*** EXERCISE DATA Section Begins ***

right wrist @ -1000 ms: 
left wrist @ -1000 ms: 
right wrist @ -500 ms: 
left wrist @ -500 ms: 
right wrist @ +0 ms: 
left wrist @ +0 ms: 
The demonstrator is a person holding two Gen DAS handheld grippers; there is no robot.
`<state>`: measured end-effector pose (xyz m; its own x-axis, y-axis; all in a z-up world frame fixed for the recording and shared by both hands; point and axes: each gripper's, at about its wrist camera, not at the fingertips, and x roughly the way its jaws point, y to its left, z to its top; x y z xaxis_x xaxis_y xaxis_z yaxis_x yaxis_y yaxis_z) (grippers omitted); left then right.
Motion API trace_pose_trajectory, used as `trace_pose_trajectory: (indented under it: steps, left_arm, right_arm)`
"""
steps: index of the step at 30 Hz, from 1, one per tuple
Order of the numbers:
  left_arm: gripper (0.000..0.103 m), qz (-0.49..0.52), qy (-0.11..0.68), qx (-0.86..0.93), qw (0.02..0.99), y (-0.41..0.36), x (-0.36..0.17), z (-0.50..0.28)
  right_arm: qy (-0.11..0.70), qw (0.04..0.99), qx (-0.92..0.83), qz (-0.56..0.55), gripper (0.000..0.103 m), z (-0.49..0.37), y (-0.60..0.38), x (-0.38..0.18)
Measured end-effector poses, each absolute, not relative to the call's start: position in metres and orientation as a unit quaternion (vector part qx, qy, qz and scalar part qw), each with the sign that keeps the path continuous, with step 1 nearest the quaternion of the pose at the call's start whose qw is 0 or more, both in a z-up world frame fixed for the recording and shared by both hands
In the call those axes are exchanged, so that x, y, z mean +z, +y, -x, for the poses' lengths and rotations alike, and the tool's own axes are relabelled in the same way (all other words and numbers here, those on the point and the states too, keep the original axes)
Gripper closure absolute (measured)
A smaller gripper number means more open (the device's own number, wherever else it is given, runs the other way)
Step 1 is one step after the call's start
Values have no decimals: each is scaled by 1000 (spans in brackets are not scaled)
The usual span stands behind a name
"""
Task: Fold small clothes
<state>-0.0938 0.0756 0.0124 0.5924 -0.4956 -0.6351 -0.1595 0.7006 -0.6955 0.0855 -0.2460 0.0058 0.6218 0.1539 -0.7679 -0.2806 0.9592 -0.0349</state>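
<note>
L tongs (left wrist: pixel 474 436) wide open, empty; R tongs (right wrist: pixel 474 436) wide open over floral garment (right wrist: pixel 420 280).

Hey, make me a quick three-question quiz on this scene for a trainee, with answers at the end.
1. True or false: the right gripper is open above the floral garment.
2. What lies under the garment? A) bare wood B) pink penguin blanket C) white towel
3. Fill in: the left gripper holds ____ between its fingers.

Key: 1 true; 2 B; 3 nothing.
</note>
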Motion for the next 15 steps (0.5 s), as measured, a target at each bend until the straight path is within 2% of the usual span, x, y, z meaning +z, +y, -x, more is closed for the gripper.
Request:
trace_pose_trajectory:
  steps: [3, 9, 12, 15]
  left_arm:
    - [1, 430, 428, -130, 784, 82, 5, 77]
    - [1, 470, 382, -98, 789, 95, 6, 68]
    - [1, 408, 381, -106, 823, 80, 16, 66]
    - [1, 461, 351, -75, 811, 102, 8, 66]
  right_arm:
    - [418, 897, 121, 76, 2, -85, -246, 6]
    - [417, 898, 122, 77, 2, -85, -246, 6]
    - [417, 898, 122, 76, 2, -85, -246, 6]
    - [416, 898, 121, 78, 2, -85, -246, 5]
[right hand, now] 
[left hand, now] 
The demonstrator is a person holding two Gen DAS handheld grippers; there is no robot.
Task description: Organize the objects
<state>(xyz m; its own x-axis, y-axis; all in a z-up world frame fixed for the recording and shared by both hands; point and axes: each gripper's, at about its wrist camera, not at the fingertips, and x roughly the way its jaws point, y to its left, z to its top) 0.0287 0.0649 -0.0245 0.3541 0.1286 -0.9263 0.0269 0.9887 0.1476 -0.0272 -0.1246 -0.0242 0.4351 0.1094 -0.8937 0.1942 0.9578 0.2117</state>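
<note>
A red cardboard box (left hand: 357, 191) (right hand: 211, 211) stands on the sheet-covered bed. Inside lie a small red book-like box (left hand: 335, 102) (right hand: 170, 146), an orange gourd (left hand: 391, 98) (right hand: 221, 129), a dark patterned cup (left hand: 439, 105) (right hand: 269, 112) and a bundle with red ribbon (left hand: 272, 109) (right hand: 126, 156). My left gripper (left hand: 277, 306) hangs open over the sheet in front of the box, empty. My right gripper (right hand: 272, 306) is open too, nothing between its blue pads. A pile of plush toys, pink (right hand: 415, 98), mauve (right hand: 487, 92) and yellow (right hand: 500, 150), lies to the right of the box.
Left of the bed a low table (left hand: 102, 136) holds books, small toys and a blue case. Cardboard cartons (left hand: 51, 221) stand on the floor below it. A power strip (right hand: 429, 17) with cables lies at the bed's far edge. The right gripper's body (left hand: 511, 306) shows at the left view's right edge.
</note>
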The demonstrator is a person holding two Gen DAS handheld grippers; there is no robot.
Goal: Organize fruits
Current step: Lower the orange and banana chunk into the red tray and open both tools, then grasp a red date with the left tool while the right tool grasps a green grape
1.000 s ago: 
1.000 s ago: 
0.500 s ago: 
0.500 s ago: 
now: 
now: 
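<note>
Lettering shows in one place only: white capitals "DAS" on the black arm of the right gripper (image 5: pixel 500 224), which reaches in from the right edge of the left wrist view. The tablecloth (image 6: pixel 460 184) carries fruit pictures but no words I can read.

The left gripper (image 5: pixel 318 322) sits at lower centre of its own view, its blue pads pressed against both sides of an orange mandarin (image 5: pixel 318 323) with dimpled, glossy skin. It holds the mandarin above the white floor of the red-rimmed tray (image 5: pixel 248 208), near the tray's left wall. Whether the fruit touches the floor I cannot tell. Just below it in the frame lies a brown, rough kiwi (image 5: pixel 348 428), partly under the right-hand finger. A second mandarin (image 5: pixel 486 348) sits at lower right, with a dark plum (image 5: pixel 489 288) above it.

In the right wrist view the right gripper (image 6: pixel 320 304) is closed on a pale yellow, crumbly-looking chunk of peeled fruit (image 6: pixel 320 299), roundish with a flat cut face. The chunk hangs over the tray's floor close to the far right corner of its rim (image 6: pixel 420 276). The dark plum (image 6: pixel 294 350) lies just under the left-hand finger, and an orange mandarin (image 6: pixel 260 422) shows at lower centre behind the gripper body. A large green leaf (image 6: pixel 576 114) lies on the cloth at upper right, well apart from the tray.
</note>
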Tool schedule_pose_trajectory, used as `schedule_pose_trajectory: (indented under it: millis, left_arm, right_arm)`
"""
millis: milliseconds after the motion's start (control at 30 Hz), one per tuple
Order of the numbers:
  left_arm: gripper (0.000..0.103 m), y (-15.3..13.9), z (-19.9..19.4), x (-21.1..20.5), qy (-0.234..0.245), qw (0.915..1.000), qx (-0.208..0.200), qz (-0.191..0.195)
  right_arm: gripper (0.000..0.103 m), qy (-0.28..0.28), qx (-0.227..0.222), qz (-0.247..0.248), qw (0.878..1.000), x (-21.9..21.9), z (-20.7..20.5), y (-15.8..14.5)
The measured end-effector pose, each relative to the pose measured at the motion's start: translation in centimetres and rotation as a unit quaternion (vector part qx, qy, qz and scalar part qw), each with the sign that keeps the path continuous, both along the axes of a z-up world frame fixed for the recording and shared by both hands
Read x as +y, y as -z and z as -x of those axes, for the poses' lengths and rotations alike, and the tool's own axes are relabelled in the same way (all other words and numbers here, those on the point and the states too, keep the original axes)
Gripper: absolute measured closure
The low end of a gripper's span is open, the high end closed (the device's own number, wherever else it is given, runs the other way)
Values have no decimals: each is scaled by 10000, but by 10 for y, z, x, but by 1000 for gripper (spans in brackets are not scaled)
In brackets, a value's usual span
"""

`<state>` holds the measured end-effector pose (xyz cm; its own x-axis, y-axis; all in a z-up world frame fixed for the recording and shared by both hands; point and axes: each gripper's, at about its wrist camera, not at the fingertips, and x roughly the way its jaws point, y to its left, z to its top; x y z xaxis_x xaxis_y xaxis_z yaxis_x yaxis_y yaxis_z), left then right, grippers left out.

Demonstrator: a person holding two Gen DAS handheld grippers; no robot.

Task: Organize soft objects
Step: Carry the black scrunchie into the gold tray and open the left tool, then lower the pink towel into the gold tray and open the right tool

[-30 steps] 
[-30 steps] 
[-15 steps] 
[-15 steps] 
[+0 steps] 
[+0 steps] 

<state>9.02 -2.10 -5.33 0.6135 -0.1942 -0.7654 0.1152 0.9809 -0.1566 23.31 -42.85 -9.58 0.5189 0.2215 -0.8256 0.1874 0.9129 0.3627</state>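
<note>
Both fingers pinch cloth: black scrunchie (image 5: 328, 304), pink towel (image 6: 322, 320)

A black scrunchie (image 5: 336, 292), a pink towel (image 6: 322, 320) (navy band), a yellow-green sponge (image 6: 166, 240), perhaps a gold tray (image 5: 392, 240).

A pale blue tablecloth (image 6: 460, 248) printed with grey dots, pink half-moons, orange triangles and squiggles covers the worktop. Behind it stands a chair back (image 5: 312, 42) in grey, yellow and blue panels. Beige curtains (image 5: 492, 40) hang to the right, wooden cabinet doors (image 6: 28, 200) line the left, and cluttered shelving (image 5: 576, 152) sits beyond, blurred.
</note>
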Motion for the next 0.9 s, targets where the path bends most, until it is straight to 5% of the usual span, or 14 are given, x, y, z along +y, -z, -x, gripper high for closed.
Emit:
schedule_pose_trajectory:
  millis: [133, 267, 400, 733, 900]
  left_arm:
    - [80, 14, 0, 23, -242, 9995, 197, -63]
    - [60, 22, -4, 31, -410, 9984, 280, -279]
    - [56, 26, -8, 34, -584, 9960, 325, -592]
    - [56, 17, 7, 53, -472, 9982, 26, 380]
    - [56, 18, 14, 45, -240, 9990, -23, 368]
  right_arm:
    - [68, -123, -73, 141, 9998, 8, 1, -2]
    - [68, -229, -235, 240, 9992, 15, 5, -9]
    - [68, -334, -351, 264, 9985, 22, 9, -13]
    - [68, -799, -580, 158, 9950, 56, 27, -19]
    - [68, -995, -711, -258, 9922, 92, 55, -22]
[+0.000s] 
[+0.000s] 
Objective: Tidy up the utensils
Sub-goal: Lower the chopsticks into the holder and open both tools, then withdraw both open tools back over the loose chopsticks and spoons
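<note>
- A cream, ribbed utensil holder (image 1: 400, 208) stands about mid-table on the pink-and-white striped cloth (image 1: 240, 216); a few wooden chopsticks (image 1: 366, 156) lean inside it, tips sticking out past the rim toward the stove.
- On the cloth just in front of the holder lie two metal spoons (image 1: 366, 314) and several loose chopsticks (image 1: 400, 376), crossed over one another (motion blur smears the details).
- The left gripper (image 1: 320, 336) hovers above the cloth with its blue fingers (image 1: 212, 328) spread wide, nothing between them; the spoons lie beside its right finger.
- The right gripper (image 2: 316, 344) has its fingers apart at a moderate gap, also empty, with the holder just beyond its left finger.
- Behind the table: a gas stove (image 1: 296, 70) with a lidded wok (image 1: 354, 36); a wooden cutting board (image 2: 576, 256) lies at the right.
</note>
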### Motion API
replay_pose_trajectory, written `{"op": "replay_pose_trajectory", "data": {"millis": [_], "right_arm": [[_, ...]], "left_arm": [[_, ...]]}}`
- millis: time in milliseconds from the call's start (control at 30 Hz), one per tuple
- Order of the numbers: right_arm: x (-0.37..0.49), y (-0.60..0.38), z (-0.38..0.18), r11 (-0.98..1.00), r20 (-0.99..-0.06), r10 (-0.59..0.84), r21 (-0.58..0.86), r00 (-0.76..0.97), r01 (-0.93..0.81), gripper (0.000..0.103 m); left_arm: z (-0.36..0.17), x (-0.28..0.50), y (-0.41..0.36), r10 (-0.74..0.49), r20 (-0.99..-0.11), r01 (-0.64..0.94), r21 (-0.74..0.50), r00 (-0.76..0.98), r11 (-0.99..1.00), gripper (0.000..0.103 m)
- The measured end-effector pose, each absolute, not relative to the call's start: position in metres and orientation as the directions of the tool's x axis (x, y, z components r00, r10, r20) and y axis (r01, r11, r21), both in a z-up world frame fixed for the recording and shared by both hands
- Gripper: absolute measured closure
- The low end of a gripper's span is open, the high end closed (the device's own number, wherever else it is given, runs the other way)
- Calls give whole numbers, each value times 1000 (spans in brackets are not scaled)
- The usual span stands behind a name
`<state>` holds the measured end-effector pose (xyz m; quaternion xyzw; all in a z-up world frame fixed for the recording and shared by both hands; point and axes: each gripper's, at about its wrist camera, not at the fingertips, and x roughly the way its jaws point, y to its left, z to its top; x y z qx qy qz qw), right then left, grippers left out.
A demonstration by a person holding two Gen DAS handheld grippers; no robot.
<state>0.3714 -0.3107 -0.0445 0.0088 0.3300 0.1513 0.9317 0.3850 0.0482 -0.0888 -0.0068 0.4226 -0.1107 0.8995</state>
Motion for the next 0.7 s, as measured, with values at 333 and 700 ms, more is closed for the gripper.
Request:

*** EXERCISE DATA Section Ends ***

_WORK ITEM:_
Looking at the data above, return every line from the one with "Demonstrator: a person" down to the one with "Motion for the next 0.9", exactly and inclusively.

_RESPONSE BOX:_
Demonstrator: a person holding two Gen DAS handheld grippers; no robot.

Task: Organize soft objects
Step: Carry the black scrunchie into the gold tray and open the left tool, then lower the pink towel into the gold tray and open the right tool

[-30 steps] 
[-30 steps] 
[-15 steps] 
[-15 steps] 
[+0 steps] 
[+0 steps] 

<state>9.02 -2.10 -5.33 0.6135 -0.1942 -0.7654 0.1152 0.9809 -0.1566 23.31 -42.85 -9.58 0.5189 0.2215 -0.8256 0.1874 0.9129 0.3627</state>
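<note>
Both fingers pinch cloth: black scrunchie (image 5: 328, 304), pink towel (image 6: 322, 320)

A black scrunchie (image 5: 336, 292), a pink towel (image 6: 322, 320) (navy band), a yellow-green sponge (image 6: 166, 240), perhaps a gold tray (image 5: 392, 240).

A pale blue tablecloth (image 6: 460, 248) printed with grey dots, pink half-moons, orange triangles and squiggles covers the worktop. Behind it stands a chair back (image 5: 312, 42) in grey, yellow and blue panels. Beige curtains (image 5: 492, 40) hang to the right, wooden cabinet doors (image 6: 28, 200) line the left, and cluttered shelving (image 5: 576, 152) sits beyond, blurred.
</note>
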Motion for the next 0.9 s, targets where the path bends most, until it is straight to 5% of the usual span, or 14 are given, x, y, z along +y, -z, -x, gripper high for closed.

Nothing else remains to be done for this exercise.